REQUIREMENT
Copy out every line of the data where the word "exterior" is found.

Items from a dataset
====

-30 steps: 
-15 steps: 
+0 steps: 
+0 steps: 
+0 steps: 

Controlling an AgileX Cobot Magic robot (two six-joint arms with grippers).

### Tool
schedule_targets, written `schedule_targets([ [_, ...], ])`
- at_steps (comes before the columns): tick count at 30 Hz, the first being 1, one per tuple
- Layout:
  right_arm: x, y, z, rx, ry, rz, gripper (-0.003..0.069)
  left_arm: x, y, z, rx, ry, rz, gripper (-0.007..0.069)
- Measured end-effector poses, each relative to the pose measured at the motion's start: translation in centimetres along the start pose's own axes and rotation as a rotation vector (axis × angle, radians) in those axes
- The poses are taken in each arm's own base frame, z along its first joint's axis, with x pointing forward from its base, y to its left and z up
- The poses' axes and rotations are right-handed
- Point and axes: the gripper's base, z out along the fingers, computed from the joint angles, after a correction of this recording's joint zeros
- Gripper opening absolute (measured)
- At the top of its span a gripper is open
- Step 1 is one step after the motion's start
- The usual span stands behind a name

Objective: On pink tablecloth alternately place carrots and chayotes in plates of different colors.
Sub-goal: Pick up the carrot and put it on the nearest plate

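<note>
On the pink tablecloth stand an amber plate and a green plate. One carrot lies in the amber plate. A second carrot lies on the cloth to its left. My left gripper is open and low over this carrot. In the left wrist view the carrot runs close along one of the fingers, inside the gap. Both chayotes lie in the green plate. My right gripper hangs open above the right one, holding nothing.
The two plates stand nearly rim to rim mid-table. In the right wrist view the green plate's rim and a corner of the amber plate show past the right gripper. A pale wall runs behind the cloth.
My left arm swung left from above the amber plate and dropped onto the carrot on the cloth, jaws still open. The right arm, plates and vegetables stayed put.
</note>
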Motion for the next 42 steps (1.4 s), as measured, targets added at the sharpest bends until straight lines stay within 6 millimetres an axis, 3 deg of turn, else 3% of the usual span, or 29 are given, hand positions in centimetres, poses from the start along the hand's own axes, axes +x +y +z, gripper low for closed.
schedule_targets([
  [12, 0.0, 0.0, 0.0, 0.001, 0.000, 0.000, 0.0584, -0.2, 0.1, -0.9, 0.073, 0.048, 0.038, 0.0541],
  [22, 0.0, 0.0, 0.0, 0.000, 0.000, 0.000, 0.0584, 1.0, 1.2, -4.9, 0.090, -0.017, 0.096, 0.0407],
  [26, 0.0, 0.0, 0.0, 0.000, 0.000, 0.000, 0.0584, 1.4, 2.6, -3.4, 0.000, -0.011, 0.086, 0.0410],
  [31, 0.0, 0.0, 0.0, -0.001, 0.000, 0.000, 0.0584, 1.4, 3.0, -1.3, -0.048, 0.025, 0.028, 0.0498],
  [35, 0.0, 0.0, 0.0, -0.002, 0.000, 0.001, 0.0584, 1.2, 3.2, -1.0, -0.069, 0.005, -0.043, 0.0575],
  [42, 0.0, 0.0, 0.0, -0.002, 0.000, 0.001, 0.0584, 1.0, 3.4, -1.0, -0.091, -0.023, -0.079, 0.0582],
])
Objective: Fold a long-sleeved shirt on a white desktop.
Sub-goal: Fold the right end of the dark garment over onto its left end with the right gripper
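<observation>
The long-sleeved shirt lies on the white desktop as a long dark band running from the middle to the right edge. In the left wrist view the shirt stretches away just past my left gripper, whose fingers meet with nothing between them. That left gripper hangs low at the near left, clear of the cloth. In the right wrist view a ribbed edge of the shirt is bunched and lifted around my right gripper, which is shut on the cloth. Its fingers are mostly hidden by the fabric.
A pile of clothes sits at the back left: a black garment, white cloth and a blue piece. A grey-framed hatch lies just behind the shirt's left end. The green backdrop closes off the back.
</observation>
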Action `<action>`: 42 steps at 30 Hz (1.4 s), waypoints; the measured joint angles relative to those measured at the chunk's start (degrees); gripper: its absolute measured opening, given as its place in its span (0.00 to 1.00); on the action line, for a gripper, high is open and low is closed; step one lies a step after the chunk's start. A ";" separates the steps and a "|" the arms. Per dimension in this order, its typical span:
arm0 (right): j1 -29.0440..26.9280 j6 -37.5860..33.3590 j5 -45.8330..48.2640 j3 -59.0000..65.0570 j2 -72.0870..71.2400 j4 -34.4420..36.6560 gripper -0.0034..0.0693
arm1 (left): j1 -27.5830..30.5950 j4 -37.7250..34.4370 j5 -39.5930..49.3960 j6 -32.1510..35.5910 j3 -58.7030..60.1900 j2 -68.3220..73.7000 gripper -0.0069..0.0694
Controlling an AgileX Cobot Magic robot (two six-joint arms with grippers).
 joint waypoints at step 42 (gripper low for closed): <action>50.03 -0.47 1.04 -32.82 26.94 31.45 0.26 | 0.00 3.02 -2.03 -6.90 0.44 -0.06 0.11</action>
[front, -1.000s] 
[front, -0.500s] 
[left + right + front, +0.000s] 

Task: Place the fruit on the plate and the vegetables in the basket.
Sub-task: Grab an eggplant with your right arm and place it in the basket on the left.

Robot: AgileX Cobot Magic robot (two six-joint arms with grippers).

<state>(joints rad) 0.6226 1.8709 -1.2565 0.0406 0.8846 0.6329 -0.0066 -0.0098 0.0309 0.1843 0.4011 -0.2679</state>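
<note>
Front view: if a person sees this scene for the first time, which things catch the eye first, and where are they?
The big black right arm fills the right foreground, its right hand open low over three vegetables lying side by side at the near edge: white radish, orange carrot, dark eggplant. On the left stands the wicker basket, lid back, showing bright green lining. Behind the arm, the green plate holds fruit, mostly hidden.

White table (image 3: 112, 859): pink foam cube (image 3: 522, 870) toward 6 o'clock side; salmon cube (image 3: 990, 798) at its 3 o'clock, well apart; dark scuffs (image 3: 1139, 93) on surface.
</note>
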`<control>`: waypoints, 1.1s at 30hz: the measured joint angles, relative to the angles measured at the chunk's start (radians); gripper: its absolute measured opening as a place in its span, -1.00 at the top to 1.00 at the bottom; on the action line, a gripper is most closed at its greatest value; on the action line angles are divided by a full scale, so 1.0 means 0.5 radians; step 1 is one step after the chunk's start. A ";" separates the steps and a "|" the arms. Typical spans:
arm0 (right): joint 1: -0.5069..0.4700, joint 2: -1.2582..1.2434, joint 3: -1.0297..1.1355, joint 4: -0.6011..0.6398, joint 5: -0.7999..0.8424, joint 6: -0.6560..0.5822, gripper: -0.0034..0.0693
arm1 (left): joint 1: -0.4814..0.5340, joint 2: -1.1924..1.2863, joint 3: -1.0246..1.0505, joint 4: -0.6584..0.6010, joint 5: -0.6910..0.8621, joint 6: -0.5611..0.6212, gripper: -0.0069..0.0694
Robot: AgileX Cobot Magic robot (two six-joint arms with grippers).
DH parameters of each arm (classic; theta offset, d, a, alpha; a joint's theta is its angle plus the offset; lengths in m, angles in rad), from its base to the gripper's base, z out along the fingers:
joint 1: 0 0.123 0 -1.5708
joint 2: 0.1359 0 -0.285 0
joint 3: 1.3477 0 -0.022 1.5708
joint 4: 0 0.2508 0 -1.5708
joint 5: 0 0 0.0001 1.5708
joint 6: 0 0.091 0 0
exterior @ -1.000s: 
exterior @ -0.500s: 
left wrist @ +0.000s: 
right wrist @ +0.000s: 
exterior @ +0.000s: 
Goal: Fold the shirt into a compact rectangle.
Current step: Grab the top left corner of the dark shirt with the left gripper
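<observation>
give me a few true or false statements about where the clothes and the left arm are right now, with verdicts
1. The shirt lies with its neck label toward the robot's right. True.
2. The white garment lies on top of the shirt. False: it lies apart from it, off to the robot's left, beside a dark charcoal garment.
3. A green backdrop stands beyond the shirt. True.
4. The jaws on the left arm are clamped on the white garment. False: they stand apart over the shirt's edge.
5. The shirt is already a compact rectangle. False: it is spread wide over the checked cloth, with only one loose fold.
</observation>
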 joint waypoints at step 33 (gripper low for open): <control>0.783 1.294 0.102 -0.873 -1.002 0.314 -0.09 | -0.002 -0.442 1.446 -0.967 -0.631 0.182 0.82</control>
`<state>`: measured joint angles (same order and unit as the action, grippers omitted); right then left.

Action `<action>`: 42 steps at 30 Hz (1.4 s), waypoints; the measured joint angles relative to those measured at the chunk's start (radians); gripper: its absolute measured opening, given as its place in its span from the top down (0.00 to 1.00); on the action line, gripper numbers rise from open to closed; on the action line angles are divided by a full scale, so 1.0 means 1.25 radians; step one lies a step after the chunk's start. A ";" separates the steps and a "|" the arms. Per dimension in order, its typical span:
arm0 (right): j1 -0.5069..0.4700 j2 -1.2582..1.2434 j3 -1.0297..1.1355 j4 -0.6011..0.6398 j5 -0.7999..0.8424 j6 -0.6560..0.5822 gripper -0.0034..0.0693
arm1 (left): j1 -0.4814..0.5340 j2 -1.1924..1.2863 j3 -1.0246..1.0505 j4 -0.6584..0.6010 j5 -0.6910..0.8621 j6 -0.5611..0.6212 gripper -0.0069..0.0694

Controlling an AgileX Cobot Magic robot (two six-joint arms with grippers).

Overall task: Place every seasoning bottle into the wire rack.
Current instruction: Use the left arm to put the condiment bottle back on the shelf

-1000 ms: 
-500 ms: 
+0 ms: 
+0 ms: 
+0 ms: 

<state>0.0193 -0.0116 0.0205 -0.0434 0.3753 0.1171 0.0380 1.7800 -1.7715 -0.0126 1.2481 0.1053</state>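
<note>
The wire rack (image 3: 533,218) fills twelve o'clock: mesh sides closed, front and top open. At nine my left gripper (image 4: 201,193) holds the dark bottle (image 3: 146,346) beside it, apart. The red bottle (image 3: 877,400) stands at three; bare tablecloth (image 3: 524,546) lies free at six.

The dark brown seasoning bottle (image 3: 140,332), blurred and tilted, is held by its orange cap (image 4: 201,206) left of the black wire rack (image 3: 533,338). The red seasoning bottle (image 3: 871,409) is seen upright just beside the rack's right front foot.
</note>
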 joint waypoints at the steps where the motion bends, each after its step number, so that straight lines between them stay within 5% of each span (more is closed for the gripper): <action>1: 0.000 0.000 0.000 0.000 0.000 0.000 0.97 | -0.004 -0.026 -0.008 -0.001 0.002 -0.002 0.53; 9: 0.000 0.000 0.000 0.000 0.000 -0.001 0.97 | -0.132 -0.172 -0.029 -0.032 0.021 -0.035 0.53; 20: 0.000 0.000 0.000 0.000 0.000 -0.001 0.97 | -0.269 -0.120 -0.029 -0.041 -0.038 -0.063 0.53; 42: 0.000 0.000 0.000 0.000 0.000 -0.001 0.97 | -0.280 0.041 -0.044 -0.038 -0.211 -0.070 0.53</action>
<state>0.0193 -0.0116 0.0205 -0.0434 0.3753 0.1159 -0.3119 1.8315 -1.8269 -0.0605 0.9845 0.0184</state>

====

TASK SOLUTION
exterior @ -1.000s: 
exterior @ -0.500s: 
exterior @ +0.000s: 

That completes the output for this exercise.